BCP 47 specifies the syntax for each of those fields (called subtags) when represented as a string. The syntax defines the allowed selection of characters, their capitalization, and the order in which the fields should be defined.

Most of the base subtags are valid ISO codes, such as ISO 639 for language subtag, or ISO 3166-1 for region.

The examples above present language tags with several fields omitted, which is allowed by the standard.

On top of that, a locale may contain:

  • extensions and private fields
    These fields can be used to carry additional information about a locale. Mozilla currently has partial support for them in the JS implementation and plans to extend support to all APIs.
  • extkeys and "grandfathered" tags (unfortunate language, but part of the spec)
    Mozilla does not support these yet.

An example locale can be visualized as:

{
    "language": "sr",
    "script": "Cyrl",
    "region": "RU",
    "variants": [],
    "extensions": {},
    "privateuse": [],
}

which can be then serialized into a string: "sr-Cyrl-RU".

Important

Since locales are often stored and passed around the codebase as language tag strings, it is important to always use an appropriate API to parse, manipulate and serialize them. Avoid Do-It-Yourself solutions which leave your code fragile and may break on unexpected language tag structures.

Locale Fallback Chains

Locale sensitive operations are always considered "best-effort". That means that it cannot be assumed that a perfect match will exist between what the user requested and what the API can provide.

As a result, the best practice is to always operate on locale fallback chains - ordered lists of locales according to the user preference.

An example of a locale fallback chain may be: ["es-CL", "es-ES", "es", "fr", "en"].

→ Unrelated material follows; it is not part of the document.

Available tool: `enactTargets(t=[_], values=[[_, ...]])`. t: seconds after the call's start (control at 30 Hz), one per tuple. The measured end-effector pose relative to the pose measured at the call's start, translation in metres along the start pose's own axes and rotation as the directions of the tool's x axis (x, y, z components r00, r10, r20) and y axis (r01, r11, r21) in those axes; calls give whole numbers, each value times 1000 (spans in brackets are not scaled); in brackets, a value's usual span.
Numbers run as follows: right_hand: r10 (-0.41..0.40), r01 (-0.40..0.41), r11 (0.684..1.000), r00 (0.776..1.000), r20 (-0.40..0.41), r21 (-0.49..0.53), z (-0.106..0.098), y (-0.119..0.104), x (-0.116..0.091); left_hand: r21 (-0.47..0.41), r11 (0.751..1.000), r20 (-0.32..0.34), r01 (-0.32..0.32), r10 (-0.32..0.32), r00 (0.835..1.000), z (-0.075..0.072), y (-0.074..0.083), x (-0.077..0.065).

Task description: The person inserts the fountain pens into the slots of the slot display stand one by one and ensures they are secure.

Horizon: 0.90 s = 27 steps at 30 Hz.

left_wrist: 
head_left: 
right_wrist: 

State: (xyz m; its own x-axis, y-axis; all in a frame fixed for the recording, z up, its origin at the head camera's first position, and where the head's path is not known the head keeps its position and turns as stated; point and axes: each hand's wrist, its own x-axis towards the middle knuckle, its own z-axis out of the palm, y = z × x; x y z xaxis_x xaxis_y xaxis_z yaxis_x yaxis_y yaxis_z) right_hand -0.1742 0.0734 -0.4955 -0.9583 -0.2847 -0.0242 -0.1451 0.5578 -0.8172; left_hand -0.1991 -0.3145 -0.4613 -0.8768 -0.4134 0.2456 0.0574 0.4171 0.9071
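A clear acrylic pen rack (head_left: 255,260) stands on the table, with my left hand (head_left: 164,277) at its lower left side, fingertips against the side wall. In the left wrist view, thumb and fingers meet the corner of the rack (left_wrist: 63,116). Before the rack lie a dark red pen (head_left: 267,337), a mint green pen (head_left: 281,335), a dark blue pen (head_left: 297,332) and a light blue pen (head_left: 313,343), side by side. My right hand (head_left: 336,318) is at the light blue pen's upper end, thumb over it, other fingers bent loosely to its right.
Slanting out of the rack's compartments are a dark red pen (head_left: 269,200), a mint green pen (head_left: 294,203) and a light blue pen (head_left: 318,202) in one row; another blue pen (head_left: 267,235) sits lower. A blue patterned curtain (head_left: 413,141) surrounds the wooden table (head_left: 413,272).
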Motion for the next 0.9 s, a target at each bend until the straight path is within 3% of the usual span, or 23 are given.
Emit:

The above means a request to format the data according to the Chilean Spanish if possible, fall back to Spanish Spanish, then any (generic) Spanish, French and eventually to English.

Important

It is always better to use a locale fallback chain over a single locale. In case there's only one locale available, a list with one element will work while allowing for future extensions without a costly refactor.

Language Negotiation

Due to the imperfections in data matching, all operations on locales should always use a language negotiation algorithm to resolve the best available set of locales, based on the list of all available locales and an ordered list of requested locales.

Such algorithms may vary in sophistication and number of strategies. Mozilla's solution is based on modified logic from RFC 5656.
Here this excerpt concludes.